Copy every line of the data in which the word "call" occurs.

• _Data extracted from a collection_
________

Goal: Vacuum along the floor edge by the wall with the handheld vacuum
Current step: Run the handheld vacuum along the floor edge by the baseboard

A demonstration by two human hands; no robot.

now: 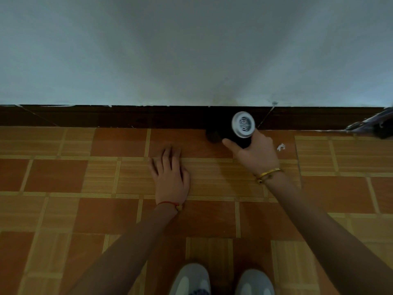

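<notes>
My right hand grips the handheld vacuum, a black cylinder with a white vented end cap facing me. Its dark nozzle end points down and left to the floor edge, right at the dark brown skirting board. My left hand lies flat on the orange and tan tiled floor, fingers straight and pointing toward the wall, a little left of the vacuum. The nozzle tip is dark and hard to make out against the skirting.
A pale wall rises above the skirting. A small white scrap lies on the tile right of my right hand. A dark purplish object lies by the skirting at far right. My two grey shoes stand at the bottom.
</notes>
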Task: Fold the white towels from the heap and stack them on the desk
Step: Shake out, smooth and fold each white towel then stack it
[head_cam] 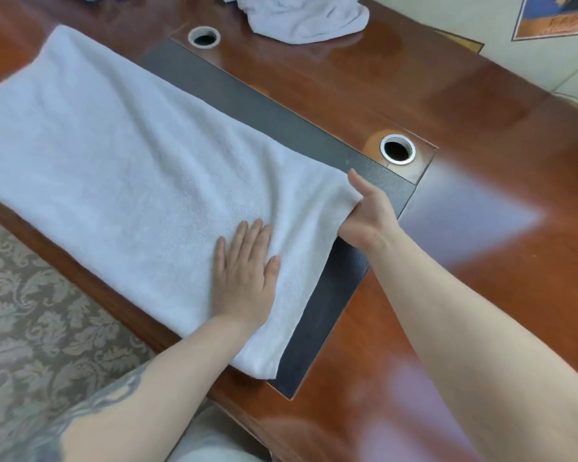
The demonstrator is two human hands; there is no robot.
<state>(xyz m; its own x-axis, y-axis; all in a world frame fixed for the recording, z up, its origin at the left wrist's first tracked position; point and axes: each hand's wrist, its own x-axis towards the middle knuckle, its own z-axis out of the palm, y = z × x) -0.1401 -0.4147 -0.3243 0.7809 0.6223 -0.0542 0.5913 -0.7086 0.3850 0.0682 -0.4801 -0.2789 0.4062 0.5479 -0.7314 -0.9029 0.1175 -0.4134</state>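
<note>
Bright even light, glare on glossy desk (481, 105), perhaps smeared lower right

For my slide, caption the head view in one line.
Left hand presses flat on a white towel spread over the desk while the right hand grips its corner.

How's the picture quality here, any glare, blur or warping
Head view: pale glare streaks wash over the glossy desk at right; the towel and both hands, left and right, are sharp; wide-angle lens bows the desk edges.
</note>
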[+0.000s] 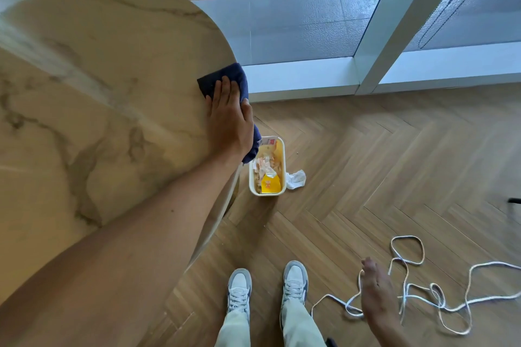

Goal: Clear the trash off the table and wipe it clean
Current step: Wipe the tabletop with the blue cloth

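The round, cream marble-patterned surface (93,110) is seen from above, with a dark blue folded cloth (225,76) lying at its right-hand edge. The cloth is pressed flat against the surface by the left hand (229,118), whose fingers are held straight and close together over the fabric; the grip is spread flat rather than curled, and part of the cloth hangs past the rim beneath the wrist. The left forearm is extended diagonally across the surface.

On the herringbone wooden floor (380,155), just beside the surface's edge, a small white rectangular bin (267,193) is shown, holding crumpled paper scraps and a yellow wrapper (270,184). A crumpled white tissue (296,179) lies on the floor, touching the bin's right side.

The right hand (376,290) is held low beside the body with its fingers relaxed and holding nothing. A white cord (451,310) is looped loosely over the floor nearby. Two grey-and-white sneakers (294,282) are seen at the bottom.
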Demonstrator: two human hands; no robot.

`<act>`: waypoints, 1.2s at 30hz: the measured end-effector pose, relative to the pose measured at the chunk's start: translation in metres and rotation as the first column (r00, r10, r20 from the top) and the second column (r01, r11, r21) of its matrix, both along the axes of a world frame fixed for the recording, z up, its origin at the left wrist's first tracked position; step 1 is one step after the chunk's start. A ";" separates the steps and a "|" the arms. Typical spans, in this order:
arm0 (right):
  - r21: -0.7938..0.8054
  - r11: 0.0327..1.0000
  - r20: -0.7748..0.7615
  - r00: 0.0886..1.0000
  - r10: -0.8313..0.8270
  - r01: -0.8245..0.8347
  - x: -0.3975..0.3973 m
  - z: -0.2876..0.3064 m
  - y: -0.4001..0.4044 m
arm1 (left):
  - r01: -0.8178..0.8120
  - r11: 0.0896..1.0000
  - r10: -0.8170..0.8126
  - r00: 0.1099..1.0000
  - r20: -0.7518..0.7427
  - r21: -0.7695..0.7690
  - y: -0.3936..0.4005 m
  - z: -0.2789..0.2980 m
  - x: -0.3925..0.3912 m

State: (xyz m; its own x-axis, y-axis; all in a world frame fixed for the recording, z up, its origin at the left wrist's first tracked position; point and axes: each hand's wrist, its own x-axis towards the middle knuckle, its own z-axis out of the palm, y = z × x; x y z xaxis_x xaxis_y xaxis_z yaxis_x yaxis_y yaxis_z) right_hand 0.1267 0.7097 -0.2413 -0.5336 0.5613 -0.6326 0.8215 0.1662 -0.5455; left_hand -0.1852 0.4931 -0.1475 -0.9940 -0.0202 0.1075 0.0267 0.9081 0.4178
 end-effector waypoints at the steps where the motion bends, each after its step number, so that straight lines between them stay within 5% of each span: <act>1: -0.007 1.000 -0.004 1.000 0.004 -0.004 -0.001 0.000 0.001 | 0.003 1.000 -0.003 1.000 0.002 0.001 0.001 0.000 0.000; 21: -0.006 0.998 -0.011 0.998 0.062 -0.062 -0.003 0.006 -0.005 | 0.114 0.988 -0.114 0.993 -0.010 0.105 0.009 0.002 0.002; 31: -0.027 0.998 0.032 0.998 0.052 -0.051 0.010 0.002 -0.009 | 0.149 0.986 -0.143 0.986 -0.084 0.073 0.028 -0.004 0.027; 36: -0.015 0.998 0.011 0.998 0.055 -0.055 0.008 0.000 -0.012 | 0.160 0.984 -0.169 0.975 -0.144 -0.073 0.033 -0.009 0.027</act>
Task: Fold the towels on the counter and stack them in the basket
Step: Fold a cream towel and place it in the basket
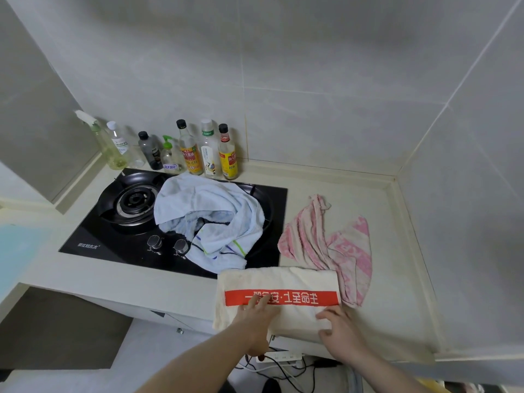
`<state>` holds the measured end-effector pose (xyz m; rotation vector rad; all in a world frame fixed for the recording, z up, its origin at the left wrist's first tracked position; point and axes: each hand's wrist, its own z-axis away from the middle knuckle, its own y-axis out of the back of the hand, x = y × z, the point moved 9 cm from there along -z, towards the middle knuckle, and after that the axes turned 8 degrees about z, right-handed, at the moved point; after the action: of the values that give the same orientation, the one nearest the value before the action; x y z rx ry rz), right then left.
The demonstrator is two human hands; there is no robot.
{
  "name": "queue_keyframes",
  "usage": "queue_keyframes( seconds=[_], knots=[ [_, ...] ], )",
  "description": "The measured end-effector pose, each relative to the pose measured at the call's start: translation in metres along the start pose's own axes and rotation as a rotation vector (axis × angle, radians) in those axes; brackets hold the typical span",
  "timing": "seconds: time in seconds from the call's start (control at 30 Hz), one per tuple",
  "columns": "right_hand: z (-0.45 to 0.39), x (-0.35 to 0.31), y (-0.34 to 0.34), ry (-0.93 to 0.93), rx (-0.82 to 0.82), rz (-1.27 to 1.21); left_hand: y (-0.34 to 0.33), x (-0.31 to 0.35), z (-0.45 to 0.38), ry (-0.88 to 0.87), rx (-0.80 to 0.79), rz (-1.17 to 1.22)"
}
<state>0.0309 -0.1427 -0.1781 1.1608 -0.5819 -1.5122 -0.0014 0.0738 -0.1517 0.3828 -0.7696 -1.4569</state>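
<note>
Progress: 1 of 3 in work. Cream terry towel with red printed band (279, 282), front of black gas hob (173, 219), partly folded; left hand (255, 316) flat, right hand (338, 329) fingers loosely spread, both pressing. Crumpled light-blue towel (209, 214) on hob and pink striped towel (326, 245) right of it untouched. Basket not visible.

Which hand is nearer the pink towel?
Right. The right hand rests on the cream towel just below the pink towel; the left hand lies on the cream towel's left half, farther away.
</note>
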Motion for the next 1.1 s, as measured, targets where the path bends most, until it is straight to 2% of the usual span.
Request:
queue_keyframes(
  seconds=[0.27, 0.37, 0.47, 0.57, 0.67, 0.8, 0.87, 1.1],
  knots=[
    [0.0, 0.001, -0.002, -0.03, -0.061, -0.02, -0.004, -0.004, 0.004, 0.021, -0.165, 0.06],
    [0.002, 0.001, -0.003, -0.039, -0.075, -0.027, 0.003, 0.001, 0.002, 0.009, -0.112, 0.029],
    [0.003, 0.003, -0.003, -0.052, -0.082, -0.03, 0.005, 0.022, 0.001, -0.074, -0.023, -0.054],
    [0.002, 0.006, -0.005, -0.081, -0.099, -0.065, -0.012, 0.028, -0.001, -0.05, -0.114, -0.043],
    [0.0, 0.013, 0.002, -0.178, -0.035, -0.241, -0.015, 0.025, 0.0, -0.025, -0.146, 0.012],
    [0.008, 0.033, 0.027, -0.418, 0.233, -0.522, -0.01, 0.021, 0.003, -0.022, -0.146, 0.056],
    [0.01, 0.04, 0.03, -0.478, 0.274, -0.6, -0.011, 0.022, 0.003, -0.019, -0.141, 0.061],
    [-0.012, 0.042, -0.011, -0.614, 0.011, -0.998, -0.011, 0.021, 0.003, -0.033, -0.118, 0.03]
  ],
)
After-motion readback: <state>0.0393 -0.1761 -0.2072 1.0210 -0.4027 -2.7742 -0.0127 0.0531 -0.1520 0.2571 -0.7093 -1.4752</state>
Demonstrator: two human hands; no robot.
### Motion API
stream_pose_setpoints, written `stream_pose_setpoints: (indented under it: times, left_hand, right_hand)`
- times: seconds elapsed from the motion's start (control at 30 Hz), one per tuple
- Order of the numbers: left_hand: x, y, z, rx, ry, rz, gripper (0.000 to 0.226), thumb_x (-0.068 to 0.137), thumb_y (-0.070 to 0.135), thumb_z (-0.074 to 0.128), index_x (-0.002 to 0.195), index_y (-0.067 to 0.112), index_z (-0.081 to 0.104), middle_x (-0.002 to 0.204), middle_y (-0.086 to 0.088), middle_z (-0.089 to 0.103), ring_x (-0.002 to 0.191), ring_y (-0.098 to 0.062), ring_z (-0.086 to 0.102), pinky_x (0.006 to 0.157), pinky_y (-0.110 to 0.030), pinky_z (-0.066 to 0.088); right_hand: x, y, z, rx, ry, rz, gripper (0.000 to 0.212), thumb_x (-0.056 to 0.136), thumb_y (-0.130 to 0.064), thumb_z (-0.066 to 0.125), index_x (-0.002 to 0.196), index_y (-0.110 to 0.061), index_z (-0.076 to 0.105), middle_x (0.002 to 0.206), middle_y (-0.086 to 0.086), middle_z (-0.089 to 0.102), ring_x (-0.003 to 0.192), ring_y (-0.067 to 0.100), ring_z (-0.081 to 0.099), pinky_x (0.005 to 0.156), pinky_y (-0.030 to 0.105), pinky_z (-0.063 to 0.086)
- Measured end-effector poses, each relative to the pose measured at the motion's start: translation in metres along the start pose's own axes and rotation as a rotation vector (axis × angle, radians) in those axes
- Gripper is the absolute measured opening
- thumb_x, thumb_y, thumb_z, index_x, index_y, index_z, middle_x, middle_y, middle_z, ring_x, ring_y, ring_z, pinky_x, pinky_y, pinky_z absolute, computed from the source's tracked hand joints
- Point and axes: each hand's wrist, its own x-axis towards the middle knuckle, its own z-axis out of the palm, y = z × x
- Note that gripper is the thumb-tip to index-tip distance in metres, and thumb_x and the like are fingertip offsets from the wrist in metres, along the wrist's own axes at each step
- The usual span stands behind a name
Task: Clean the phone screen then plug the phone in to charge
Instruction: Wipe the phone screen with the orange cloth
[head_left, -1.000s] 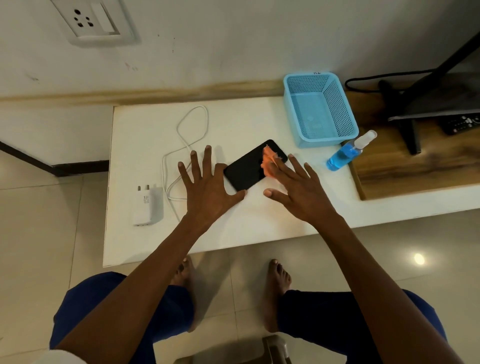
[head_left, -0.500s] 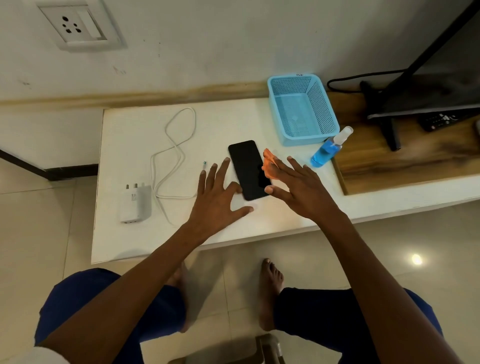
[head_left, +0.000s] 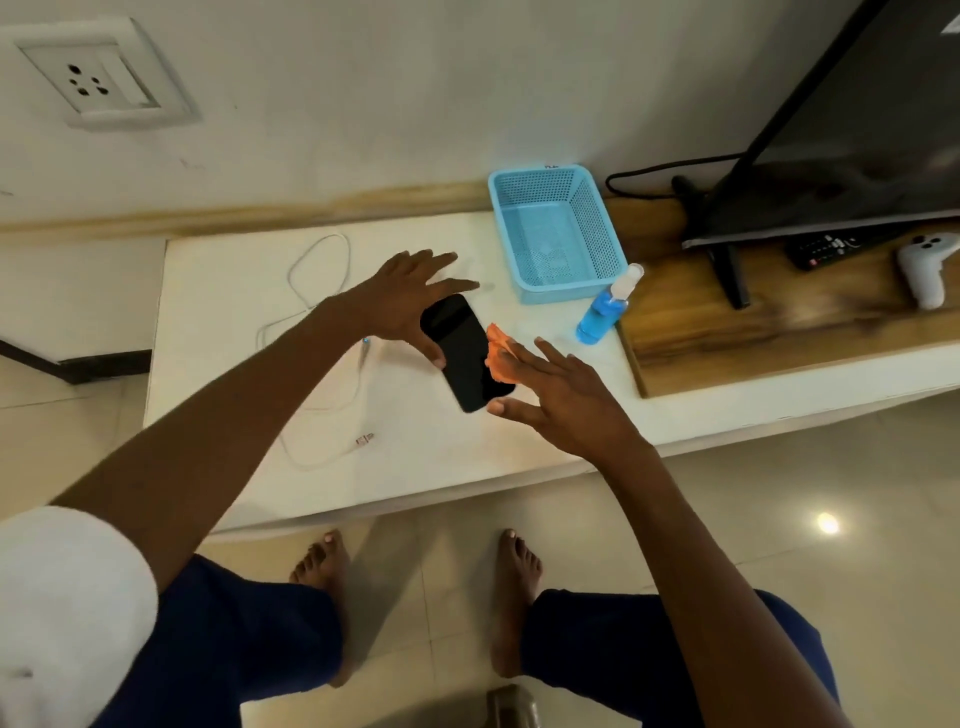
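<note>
A black phone (head_left: 464, 353) lies screen up on the white table (head_left: 218, 332), its long side running away from me. My left hand (head_left: 410, 296) reaches over its far left corner with fingers spread, the thumb on the left edge and the index finger along the far end. My right hand (head_left: 563, 397) lies flat at the phone's right edge and presses an orange cloth (head_left: 500, 361) under its fingertips onto the screen. A white charging cable (head_left: 332, 410) loops left of the phone, its plug (head_left: 365, 440) loose on the table. My left arm hides the charger adapter.
A wall socket (head_left: 88, 78) sits high on the left. An empty blue basket (head_left: 605, 218) and a blue spray bottle (head_left: 605, 306) stand right of the phone. Further right on a wooden top (head_left: 727, 338) are a TV (head_left: 857, 156), a remote (head_left: 826, 249) and a white controller (head_left: 922, 270).
The phone has turned from lying crosswise to pointing away from me. My left hand moved from its near left side to its far left corner. My right hand stayed on the cloth.
</note>
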Motion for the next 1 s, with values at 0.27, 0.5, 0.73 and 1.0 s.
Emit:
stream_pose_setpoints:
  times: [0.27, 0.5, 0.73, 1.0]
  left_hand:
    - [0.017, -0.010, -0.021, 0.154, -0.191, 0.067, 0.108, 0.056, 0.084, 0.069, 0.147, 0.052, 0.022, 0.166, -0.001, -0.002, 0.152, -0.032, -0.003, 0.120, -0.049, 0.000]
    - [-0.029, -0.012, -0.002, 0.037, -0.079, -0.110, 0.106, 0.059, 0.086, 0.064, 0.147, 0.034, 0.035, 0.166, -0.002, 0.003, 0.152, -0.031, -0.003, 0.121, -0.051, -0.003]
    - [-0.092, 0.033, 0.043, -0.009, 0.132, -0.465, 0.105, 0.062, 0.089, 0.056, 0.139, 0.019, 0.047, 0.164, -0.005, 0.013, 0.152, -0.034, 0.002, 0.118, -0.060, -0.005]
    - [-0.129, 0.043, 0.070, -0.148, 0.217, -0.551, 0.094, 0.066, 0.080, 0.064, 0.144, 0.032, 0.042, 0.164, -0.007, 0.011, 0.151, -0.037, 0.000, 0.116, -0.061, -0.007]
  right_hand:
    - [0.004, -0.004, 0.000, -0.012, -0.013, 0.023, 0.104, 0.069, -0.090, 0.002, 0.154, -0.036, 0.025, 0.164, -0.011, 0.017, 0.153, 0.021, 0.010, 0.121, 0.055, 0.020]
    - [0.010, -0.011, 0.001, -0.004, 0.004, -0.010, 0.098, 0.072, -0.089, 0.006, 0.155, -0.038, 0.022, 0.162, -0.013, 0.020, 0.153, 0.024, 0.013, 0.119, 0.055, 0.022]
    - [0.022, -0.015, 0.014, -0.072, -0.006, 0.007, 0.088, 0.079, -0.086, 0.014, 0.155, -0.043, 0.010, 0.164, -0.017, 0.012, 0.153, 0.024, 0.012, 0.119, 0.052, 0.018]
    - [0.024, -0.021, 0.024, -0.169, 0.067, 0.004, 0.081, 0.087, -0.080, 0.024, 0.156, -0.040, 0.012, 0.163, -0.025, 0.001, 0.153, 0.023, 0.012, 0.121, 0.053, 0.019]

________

• _EXERCISE ANSWER_
  "description": "The measured end-effector pose, each relative to the pose measured at the call's start: translation in metres along the start pose's own axes and rotation as a rotation vector (axis × angle, radians) in those axes; brackets hold the typical span",
  "timing": "seconds: time in seconds from the call's start (control at 30 Hz), one per tuple",

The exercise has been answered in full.